» **Task item**:
Every line in the data below from the one containing "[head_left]" down to the one containing "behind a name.", both included, must be retyped exactly; no other line is to appear.

» **Given material**:
--- START ---

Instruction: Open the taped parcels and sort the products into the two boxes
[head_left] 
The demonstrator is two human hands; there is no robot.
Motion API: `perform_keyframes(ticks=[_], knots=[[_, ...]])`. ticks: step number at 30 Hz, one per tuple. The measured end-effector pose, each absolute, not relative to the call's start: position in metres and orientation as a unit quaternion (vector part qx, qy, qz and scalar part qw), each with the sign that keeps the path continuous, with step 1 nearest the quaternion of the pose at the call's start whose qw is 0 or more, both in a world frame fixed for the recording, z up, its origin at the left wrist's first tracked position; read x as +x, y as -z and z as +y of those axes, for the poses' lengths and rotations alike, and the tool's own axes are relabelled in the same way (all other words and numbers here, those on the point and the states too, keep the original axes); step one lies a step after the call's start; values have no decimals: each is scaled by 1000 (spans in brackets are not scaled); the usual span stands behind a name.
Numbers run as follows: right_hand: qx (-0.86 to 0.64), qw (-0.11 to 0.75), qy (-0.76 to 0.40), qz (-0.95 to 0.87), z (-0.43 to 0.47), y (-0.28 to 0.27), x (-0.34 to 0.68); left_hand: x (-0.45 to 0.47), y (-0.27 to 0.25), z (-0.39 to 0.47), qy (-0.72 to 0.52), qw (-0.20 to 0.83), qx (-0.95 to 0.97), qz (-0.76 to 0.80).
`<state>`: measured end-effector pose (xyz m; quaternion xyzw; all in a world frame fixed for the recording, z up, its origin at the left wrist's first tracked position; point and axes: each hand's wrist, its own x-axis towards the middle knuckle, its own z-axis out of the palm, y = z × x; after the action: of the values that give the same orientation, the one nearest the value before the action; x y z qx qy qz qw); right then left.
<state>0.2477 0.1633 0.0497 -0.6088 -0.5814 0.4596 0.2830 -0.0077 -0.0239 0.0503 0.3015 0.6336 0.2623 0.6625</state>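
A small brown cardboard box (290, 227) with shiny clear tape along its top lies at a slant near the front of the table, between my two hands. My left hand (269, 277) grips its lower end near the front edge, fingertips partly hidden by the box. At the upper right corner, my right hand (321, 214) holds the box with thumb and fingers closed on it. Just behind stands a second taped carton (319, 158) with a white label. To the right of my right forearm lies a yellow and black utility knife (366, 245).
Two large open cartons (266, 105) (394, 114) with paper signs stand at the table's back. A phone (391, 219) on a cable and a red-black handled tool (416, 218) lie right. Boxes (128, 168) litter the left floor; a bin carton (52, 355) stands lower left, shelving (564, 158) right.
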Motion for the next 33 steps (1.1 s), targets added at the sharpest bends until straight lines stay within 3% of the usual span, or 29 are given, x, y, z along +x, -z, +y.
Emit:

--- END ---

» **Solution to this task**:
[head_left] 
The demonstrator is two human hands; there is no robot.
Motion API: `perform_keyframes(ticks=[_], knots=[[_, ...]])`. ticks: step number at 30 Hz, one per tuple. The measured end-effector pose, each absolute, not relative to the call's start: position in metres and orientation as a unit quaternion (vector part qx, qy, qz and scalar part qw), each with the sign that keeps the path continuous, with step 1 nearest the quaternion of the pose at the call's start whose qw is 0 or more, both in a world frame fixed for the recording, z up, its origin at the left wrist's first tracked position; read x as +x, y as -z and z as +y of those axes, for the poses' lengths and rotations alike, and the tool's own axes are relabelled in the same way (all other words and numbers here, those on the point and the states too, keep the original axes); step one lies a step after the call's start; values have no decimals: each is scaled by 1000 (spans in brackets are not scaled); the usual span stands behind a name.

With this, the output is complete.